No Fighting in The War Room!
My apologies (or sympathies) to those of you who have not seen the black satire, “Dr. Strangelove: or How I Learned to Stop Worrying and Love the Bomb,” which contains the line, “No fighting in the War Room!” I was reminded of this purposively humorous contradiction in reading an otherwise very insightful summary of the state of feedback tools by Josh Bersin that I hope you can access via LinkedIn here: https://www.linkedin.com/pulse/employee-feedback-killer-app-new-market-emerges-josh-bersin.
Mr. Bersin seems quite supportive of the “ditch the ratings” bandwagon that is rolling through the popular business literature, and his article is a relatively comprehensive survey of the emerging technologies that are supporting various versions of the largely qualitative feedback market.
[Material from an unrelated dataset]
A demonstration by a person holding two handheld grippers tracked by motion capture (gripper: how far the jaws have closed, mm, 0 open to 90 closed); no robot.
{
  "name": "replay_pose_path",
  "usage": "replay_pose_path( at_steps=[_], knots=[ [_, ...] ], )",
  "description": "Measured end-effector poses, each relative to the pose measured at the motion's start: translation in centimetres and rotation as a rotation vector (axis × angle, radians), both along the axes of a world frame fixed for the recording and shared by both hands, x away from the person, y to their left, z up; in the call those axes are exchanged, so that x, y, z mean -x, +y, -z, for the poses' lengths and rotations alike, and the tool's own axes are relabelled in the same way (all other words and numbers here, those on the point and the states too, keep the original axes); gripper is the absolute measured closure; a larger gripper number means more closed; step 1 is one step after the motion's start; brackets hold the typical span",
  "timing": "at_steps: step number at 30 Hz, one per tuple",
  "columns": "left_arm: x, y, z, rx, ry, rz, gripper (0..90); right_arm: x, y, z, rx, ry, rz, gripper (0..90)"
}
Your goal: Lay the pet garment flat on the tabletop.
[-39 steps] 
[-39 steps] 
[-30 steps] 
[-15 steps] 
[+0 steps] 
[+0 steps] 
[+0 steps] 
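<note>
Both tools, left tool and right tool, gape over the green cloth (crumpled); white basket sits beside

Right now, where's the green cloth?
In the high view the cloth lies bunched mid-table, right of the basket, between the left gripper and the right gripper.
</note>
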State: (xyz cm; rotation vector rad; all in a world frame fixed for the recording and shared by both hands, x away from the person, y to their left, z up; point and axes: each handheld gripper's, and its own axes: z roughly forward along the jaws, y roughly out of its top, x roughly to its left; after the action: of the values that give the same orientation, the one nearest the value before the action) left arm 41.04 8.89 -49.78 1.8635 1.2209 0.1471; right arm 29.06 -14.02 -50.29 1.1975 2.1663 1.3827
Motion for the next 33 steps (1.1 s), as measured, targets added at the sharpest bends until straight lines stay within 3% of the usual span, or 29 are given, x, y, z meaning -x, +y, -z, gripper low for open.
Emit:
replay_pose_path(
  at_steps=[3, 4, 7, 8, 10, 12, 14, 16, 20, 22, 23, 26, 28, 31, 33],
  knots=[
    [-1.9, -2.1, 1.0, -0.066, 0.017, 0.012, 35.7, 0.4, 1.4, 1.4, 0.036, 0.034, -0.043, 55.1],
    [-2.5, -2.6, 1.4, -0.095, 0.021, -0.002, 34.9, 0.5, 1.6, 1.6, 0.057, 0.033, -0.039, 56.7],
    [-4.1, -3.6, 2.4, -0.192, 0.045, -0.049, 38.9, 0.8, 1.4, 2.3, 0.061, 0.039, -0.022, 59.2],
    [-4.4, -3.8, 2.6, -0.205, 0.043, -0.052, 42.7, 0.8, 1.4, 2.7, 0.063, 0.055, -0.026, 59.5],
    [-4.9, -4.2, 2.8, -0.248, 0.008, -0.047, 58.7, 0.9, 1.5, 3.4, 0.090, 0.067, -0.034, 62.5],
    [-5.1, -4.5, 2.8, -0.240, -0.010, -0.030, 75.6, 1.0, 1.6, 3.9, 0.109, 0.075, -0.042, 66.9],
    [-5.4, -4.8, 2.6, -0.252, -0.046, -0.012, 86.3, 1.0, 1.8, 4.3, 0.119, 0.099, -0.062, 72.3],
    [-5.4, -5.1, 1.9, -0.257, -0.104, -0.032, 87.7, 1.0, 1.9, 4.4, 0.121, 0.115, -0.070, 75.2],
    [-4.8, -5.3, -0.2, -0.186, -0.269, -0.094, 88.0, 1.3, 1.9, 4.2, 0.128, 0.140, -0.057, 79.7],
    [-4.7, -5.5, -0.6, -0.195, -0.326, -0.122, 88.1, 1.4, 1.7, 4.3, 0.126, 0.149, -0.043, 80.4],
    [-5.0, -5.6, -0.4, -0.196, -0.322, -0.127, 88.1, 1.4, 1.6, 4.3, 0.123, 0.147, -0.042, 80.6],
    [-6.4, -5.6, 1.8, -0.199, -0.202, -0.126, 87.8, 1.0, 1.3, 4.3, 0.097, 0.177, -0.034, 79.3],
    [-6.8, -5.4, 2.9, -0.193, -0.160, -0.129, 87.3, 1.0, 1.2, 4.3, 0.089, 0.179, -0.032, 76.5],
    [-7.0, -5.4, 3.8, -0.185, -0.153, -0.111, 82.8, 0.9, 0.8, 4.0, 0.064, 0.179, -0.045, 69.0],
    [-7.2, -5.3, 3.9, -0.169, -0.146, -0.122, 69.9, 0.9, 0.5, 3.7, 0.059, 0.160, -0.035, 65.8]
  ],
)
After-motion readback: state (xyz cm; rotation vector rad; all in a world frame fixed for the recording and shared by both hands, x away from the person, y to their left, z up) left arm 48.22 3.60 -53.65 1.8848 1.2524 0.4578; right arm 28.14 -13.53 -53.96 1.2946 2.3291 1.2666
But right in the middle he made my head spin in Kubrick-like fashion when he starts talking about the need for ways to “let employees rate their managers,” as if this a) is something new, and b) can be done without using ratings. Instead of “No fighting in the War Room!”, there is “No rating in the evaluation system!” I’m curious: Is an evaluation not a “rating” because it doesn’t have a number? Won’t someone attach a number to the evaluation? Either explicitly or implicitly? And wouldn’t it be better if there were some agreement as to what number is attached to that evaluation?
What I think is most useful in Bersin’s article is his categorization and differentiation of the types of feedback processes and tools that seem to be evolving in our field, using his labels:
- Next Generation Pulse Survey and Management Feedback Tools
- “Open Suggestion Box” and Anonymous Social Network Tools
- Culture Assessment and Management Tools
- Social Recognition Tools
I want to focus on Culture Assessment and Management Tools, in the context of this discussion of ratings and performance management, and, in doing so, referencing some points I have made in the past. If you look at Mr. Bersin’s “Simply Irresistible Organization” (in the article), it contains quite a few classic HR terms like “trust,”, “coaching”, transparency,” “support,” “humanistic,” “inspiration,” “empowered,” and so on, that he probably defines somewhere but nonetheless cry out for behavioral descriptors to tell us what we will see happening when they are being done well, if at all. Ultimately it is those behaviors and the support for those behaviors that defines the culture. Furthermore, we can observe and measure those behaviors, and then hold employees accountable for acting in ways consistent with the organization’s needs.
To quote from Booz & Co in 2013:
On the informal side, there must be tangible behaviors that demonstrate what the culture looks like, and they must be granular enough that all levels of the organization can exhibit the behaviors.”
“On the formal side — and where HR can help out — the performance management and rewards systems must reward people for displaying the right behaviors that exemplify the culture. Too often, changes to the culture are not reflected in the formal elements, such as the performance-management process. This results in a relapse to the old ways of working, and a culture that never truly evolves.
Of course, all that requires measurement, which requires ratings. Which, in turn, begs for 360 Feedback, if we agree that supervisory ratings by themselves are inadequate. My experience is that management demand ratings. My prediction is that unchecked qualitative feedback will also run its course and be rejected as serving little purpose in supporting either evaluation or development.
There may be a place for the kind of feedback that social networks provide that is open and basically uncontrolled in providing spontaneous recognition. But I totally disagree with Mr. Bersin who states that any feedback is better than no feedback. I have and still do counsel against survey comment sections that are totally open and beg for “please whine here” types of comments that are often not constructive and not actionable.
Mr. Bersin brings up the concept of feedback as a “gift” that I recently addressed as going against the notion that feedback providers need to have accountability for their feedback and see it as an investment, not a gift, especially a thoughtless gift (https://dwbracken.wordpress.com/2015/04/06/feedback-is-not-a-gift-its-an-investment/).
There is a very basic, important difference in how the field of feedback is trending, i.e., more quantity, less quality, too many white elephants. We need more 401Ks.